When you reach the line that contains "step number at" in the data below, copy it and every line after it exactly, adding nothing.
++++
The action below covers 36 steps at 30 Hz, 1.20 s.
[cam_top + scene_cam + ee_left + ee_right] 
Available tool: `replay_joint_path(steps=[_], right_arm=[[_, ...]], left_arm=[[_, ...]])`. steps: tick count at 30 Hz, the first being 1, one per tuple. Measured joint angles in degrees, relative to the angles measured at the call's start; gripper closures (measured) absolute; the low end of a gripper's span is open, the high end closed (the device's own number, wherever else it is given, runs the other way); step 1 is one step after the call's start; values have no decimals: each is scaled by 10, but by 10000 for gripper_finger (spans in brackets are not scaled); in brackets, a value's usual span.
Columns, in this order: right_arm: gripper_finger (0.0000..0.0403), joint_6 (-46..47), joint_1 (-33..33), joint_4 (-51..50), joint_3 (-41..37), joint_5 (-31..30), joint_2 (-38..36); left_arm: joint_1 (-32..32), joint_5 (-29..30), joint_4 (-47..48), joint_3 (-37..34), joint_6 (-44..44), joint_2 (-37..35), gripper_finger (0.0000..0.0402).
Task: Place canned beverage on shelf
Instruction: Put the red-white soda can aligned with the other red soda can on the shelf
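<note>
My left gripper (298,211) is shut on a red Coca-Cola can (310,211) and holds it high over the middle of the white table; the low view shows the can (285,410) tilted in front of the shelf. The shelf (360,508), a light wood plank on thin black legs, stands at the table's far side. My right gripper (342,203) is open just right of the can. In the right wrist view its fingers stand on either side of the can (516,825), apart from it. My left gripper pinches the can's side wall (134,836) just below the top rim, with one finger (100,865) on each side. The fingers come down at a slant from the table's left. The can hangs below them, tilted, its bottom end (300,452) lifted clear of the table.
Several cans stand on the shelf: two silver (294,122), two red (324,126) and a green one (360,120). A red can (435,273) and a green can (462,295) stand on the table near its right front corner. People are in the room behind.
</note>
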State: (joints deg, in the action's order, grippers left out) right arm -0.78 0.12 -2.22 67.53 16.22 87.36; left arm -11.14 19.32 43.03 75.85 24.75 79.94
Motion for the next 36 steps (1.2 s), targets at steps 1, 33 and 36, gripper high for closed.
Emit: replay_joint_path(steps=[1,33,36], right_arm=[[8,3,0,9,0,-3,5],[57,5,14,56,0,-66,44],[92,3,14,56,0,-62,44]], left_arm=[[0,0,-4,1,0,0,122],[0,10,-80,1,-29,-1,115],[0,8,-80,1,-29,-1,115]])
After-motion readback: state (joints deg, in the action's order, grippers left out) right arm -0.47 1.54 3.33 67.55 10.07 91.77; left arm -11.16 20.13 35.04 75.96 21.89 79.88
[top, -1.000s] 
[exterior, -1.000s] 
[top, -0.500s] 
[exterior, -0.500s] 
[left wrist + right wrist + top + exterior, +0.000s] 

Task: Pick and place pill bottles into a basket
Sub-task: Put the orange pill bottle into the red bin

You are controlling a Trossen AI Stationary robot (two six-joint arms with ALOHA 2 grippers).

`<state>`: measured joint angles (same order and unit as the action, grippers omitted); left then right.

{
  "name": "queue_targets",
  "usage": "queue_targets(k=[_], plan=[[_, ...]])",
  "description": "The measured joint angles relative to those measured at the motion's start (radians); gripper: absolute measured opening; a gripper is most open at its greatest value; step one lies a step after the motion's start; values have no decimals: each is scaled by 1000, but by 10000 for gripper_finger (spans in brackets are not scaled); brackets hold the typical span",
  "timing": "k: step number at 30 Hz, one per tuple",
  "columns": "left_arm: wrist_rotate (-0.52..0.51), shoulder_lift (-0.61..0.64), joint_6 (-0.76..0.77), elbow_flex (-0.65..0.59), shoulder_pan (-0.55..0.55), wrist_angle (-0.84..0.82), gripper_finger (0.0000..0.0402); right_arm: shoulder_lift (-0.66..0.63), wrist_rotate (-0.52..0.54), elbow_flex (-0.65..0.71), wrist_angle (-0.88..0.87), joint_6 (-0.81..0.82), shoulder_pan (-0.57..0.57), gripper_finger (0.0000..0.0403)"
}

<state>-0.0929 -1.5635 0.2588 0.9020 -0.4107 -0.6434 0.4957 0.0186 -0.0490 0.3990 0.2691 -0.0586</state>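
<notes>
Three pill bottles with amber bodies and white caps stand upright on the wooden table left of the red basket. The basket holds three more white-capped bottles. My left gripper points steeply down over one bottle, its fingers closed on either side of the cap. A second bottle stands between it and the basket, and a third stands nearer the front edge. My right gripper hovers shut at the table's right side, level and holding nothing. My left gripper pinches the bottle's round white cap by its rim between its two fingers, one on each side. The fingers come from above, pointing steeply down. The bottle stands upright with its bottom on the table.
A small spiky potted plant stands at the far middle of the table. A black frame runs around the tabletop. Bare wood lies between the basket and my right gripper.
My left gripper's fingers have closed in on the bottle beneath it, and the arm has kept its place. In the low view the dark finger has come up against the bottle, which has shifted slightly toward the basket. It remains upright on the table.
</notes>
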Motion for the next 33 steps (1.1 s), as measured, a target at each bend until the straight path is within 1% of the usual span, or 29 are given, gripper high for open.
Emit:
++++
FINAL ANSWER
  "timing": "k: step number at 30 Hz, one per tuple",
  "columns": "left_arm: wrist_rotate (-0.52..0.51), shoulder_lift (-0.61..0.64), joint_6 (-0.76..0.77), elbow_flex (-0.65..0.59), shoulder_pan (-0.55..0.55), wrist_angle (-0.84..0.82), gripper_finger (0.0000..0.0402); right_arm: shoulder_lift (-0.66..0.63), wrist_rotate (-0.52..0.54), elbow_flex (-0.65..0.71), wrist_angle (-0.88..0.87), joint_6 (-0.81..0.82), shoulder_pan (-0.57..0.57), gripper_finger (0.0000..0.0403)"
}

<state>-0.0929 -1.5635 0.2588 0.9020 -0.4107 -0.6434 0.4957 0.0186 -0.0490 0.3990 0.2691 -0.0586</state>
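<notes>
Three pill bottles with amber bodies and white caps stand upright on the wooden table left of the red basket. The basket holds three more white-capped bottles. My left gripper points steeply down over one bottle, its fingers closed on either side of the cap. A second bottle stands between it and the basket, and a third stands nearer the front edge. My right gripper hovers shut at the table's right side, level and holding nothing. My left gripper pinches the bottle's round white cap by its rim between its two fingers, one on each side. The fingers come from above, pointing steeply down. The bottle stands upright with its bottom on the table.
A small spiky potted plant stands at the far middle of the table. A black frame runs around the tabletop. Bare wood lies between the basket and my right gripper.
My left gripper's fingers have closed in on the bottle beneath it, and the arm has kept its place. In the low view the dark finger has come up against the bottle, which has shifted slightly toward the basket. It remains upright on the table.
</notes>
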Motion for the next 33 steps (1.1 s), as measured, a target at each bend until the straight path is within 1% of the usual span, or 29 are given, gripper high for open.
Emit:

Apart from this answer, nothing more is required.